▶ _Your assignment_: Your answer should be the full listing, copied word for word.

════════════════════

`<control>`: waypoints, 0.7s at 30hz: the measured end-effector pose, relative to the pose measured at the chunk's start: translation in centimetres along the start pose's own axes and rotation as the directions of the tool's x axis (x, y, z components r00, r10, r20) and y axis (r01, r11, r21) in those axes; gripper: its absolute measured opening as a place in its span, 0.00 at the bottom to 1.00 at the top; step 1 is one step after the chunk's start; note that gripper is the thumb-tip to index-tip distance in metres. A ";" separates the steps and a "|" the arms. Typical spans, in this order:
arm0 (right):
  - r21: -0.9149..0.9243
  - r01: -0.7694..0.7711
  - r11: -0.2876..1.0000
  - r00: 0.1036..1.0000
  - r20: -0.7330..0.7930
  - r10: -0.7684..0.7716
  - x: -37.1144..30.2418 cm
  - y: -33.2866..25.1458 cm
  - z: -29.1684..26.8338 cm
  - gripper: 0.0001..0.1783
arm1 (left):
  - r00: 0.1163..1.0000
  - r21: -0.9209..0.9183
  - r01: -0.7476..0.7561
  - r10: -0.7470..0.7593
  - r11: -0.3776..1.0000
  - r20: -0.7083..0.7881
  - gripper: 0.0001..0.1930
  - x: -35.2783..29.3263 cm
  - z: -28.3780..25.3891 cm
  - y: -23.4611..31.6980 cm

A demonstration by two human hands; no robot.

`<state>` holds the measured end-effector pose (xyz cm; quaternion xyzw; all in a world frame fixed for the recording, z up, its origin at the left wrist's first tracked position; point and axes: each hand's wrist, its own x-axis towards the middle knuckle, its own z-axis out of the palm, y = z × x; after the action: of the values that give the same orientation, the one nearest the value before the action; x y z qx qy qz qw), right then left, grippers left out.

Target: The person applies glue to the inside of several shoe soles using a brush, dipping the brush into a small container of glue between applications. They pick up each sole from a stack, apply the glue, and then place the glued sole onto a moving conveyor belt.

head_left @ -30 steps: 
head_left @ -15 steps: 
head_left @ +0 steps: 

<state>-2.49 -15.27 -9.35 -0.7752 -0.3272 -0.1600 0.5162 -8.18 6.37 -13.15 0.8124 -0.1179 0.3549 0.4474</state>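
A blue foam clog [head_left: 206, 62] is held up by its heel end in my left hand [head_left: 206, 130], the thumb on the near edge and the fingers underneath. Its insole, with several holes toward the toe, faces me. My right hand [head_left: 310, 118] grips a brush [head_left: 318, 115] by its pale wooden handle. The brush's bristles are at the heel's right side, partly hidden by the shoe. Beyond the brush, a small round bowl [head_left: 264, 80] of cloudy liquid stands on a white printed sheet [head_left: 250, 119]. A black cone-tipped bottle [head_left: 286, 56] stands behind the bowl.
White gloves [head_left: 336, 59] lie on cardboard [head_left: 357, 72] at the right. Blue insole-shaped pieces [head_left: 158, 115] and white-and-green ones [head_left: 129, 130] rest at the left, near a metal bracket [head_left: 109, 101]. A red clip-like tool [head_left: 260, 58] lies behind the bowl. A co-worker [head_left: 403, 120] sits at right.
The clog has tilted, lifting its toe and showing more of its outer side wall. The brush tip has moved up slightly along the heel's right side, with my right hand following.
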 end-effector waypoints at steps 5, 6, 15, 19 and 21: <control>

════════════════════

▶ _Task answer_:
`<control>`: waypoints, 0.7s at 30hz: the measured end-effector pose, relative to the pose measured at the chunk's start: translation in centimetres along the start pose's own axes and rotation as the directions of the tool's x axis (x, y, z components r00, r10, r20) and y axis (r01, r11, r21) in those axes; gripper: its absolute measured opening as a place in its span, 0.00 at the bottom to 1.00 at the top; step 1 is one step after the chunk's start; note that gripper is the thumb-tip to index-tip distance in metres. A ";" separates the steps and a "|" the arms. Typical spans, in this order:
arm0 (right):
  - r21: -0.9149..0.9243
  - r01: -0.7694..0.7711
  - r11: -0.2876..1.0000
  - r00: 0.1036..1.0000
  - r20: -0.7330..0.7930
  - r10: -0.7684..0.7716
  - x: -37.1144..30.2418 cm
  - y: -33.2866..25.1458 cm
  - z: -29.1684..26.8338 cm
  - gripper: 0.0001..0.1783
arm1 (left):
  - r00: 0.1163..1.0000
  - r21: -0.9209..0.9183
  - r01: -0.7476..0.7561
  - r10: -0.7470..0.7593
  - r11: -0.3776..1.0000
  - r20: -0.7083..0.7881
  - gripper: 0.0001..0.1930
  - x: -35.2783..29.3263 cm
  - z: -28.3780..25.3891 cm
  - y: -23.4611..31.6980 cm

A demonstration by two human hands; no robot.

`<state>` holds the measured end-effector pose (xyz cm; quaternion xyzw; all in a world frame fixed for the recording, z up, its origin at the left wrist's first tracked position; point and axes: each hand's wrist, its own x-axis towards the middle knuckle, its own z-axis out of the palm, y = z × x; after the action: of the values that give the same orientation, the one nearest the value before the action; x y z qx qy qz qw), right then left, grippers left out.

Target: The person applies glue to the inside of several shoe soles using a brush, dipping the brush into a small container of glue between applications. They pick up each sole from a stack, apply the glue, and then place the glued sole onto a moving conveyor belt.

head_left @ -30 steps: 
head_left @ -15 steps: 
head_left @ +0 steps: 

<state>-2.49 -15.27 -9.35 -0.7752 -0.3272 -0.1600 0.5162 -8.18 6.37 -13.15 0.8124 -0.1179 0.3549 0.4474</state>
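A blue foam clog [head_left: 206, 62] is held up by its heel end in my left hand [head_left: 206, 130], the thumb on the near edge and the fingers underneath. Its insole, with several holes toward the toe, faces me. My right hand [head_left: 310, 118] grips a brush [head_left: 318, 115] by its pale wooden handle. The brush's bristles are at the heel's right side, partly hidden by the shoe. Beyond the brush, a small round bowl [head_left: 264, 80] of cloudy liquid stands on a white printed sheet [head_left: 250, 119]. A black cone-tipped bottle [head_left: 286, 56] stands behind the bowl.
White gloves [head_left: 336, 59] lie on cardboard [head_left: 357, 72] at the right. Blue insole-shaped pieces [head_left: 158, 115] and white-and-green ones [head_left: 129, 130] rest at the left, near a metal bracket [head_left: 109, 101]. A red clip-like tool [head_left: 260, 58] lies behind the bowl. A co-worker [head_left: 403, 120] sits at right.
The clog has tilted, lifting its toe and showing more of its outer side wall. The brush tip has moved up slightly along the heel's right side, with my right hand following.
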 end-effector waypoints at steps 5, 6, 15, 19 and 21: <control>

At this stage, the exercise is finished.